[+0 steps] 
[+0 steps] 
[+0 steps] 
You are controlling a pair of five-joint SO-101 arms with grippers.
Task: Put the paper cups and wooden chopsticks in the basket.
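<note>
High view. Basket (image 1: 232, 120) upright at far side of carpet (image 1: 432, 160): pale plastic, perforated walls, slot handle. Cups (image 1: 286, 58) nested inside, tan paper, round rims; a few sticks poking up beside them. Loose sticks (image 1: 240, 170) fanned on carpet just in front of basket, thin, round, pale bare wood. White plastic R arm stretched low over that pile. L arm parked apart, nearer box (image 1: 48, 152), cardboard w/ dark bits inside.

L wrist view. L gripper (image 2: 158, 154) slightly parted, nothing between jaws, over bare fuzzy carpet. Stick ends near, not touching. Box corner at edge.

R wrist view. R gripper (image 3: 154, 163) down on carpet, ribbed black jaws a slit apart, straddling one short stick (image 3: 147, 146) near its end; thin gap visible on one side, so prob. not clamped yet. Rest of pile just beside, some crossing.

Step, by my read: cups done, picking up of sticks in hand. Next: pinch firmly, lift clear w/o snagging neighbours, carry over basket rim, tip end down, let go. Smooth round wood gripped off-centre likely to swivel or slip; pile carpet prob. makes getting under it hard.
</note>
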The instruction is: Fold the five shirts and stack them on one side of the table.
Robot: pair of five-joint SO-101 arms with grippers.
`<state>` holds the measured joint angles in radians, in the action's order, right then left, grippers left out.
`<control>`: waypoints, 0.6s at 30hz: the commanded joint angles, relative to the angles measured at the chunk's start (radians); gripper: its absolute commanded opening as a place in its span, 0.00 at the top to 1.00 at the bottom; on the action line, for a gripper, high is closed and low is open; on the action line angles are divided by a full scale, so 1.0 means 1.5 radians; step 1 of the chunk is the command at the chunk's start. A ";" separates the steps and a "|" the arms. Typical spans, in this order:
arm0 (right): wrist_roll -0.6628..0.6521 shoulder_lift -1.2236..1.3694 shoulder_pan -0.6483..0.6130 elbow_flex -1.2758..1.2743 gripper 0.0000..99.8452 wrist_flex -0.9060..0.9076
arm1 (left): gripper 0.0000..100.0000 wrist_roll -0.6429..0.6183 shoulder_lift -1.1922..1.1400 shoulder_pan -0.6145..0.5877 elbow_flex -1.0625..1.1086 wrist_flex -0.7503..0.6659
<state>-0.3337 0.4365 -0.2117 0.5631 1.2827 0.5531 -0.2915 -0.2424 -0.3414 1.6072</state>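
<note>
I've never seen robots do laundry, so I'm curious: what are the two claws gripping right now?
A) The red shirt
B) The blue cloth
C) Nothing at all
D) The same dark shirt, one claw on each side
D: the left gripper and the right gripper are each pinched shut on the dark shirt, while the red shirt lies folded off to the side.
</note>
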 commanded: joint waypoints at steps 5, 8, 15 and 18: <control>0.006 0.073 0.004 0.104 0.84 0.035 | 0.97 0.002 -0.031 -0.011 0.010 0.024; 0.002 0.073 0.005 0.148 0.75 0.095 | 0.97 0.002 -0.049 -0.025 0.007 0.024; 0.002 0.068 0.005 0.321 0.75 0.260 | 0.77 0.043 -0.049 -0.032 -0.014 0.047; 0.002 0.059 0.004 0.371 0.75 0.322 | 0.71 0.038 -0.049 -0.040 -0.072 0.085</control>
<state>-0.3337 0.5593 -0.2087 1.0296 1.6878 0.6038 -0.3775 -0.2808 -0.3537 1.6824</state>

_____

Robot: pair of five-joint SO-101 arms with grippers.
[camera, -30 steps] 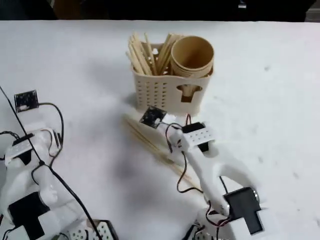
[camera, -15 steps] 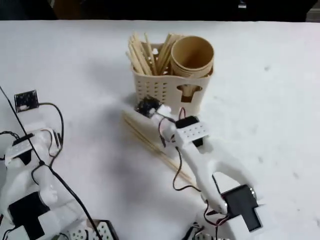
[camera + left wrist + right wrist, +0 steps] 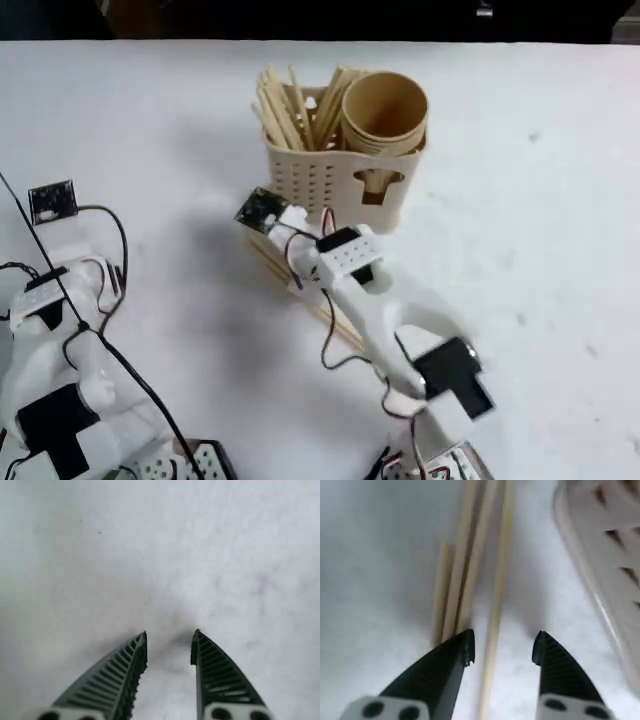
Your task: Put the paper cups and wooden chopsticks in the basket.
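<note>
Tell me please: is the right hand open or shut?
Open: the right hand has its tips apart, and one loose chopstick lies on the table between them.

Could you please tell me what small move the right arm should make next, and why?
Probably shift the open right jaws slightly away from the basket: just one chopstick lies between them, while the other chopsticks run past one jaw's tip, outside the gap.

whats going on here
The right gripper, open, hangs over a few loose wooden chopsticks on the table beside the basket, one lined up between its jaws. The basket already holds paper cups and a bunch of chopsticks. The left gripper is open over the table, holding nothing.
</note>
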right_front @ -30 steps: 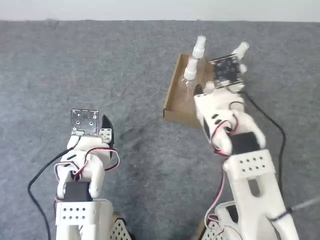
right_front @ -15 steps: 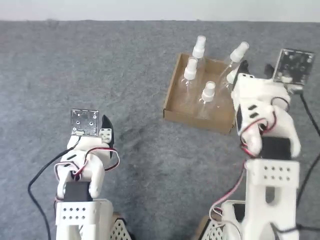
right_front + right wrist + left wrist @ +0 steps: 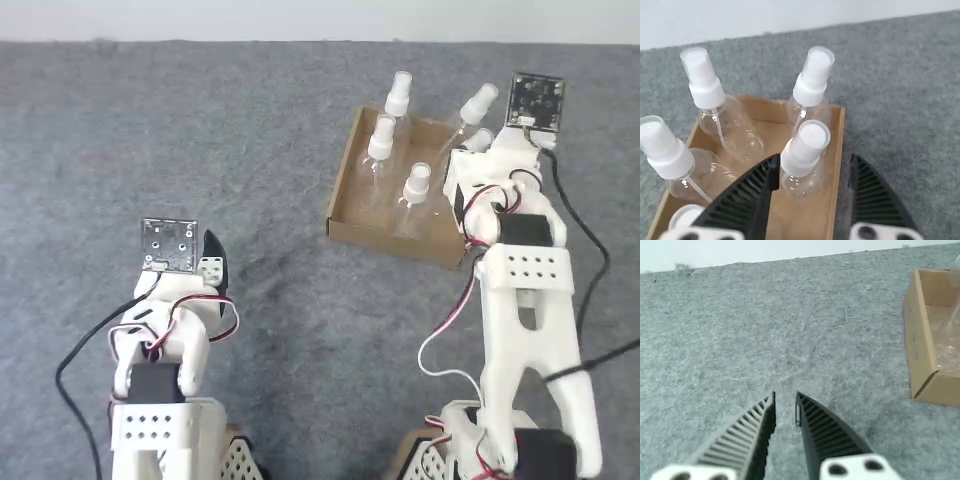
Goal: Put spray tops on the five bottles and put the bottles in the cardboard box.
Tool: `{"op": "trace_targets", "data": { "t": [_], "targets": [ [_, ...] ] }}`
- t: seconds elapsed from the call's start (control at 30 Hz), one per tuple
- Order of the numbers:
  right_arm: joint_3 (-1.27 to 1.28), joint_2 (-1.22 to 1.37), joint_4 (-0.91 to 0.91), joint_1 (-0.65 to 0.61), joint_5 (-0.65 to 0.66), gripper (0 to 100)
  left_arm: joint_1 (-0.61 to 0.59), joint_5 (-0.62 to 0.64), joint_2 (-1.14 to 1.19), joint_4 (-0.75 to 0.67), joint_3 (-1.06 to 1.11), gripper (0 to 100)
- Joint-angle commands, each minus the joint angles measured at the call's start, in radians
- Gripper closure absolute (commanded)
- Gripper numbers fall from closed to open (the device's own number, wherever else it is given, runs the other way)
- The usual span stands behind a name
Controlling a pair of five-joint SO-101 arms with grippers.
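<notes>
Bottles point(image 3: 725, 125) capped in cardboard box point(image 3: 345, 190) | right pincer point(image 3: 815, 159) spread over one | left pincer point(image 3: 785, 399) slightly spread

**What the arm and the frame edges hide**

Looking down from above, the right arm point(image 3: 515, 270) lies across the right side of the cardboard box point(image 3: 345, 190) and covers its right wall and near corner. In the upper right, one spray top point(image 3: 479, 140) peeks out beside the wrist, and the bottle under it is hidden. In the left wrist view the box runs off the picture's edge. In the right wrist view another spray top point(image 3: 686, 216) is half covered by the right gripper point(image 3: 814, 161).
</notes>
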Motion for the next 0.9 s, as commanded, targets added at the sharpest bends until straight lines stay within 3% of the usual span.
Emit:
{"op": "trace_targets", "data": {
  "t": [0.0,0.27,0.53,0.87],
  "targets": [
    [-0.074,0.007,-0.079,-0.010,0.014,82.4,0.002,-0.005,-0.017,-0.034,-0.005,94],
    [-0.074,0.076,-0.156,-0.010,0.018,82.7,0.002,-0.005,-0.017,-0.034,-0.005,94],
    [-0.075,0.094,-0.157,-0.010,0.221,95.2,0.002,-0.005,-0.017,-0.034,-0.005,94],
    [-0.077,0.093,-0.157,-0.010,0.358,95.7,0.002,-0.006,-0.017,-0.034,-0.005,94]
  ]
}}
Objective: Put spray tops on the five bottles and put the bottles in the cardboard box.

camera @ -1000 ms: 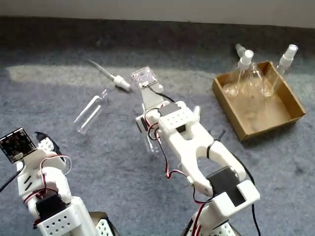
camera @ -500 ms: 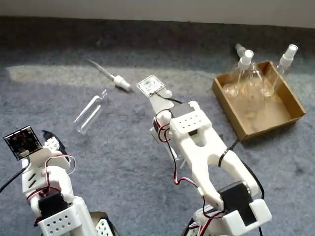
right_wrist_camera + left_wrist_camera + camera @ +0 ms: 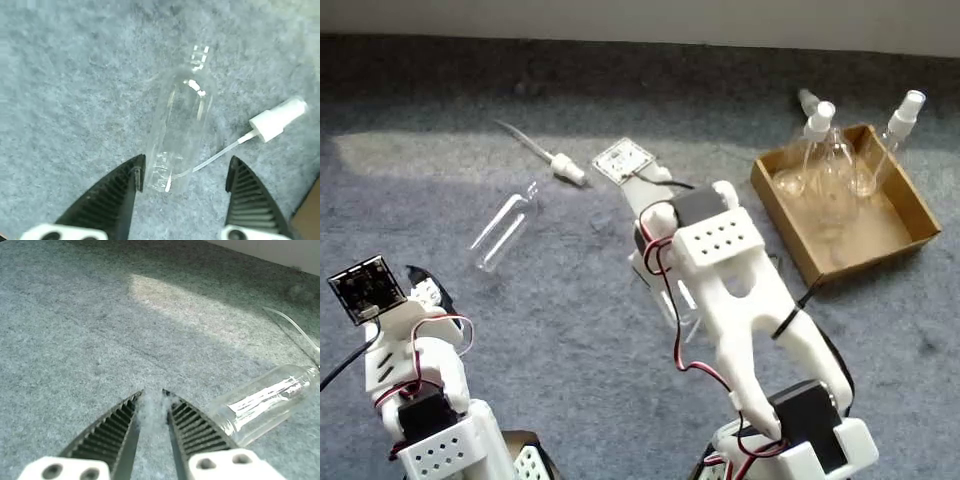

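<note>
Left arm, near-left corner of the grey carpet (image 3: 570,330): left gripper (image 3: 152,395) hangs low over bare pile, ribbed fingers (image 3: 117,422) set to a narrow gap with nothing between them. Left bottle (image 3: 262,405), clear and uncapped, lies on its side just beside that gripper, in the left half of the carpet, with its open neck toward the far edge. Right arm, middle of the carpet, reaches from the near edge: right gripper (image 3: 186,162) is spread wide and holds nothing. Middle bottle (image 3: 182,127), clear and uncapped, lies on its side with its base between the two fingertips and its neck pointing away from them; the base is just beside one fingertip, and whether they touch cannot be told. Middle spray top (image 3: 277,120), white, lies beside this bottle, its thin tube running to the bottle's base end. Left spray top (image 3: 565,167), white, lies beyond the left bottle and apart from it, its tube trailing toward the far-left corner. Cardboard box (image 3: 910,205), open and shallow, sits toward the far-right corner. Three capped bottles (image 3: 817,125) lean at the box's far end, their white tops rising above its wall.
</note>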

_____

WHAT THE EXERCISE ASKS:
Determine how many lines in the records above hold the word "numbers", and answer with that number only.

ANSWER SPACE:
2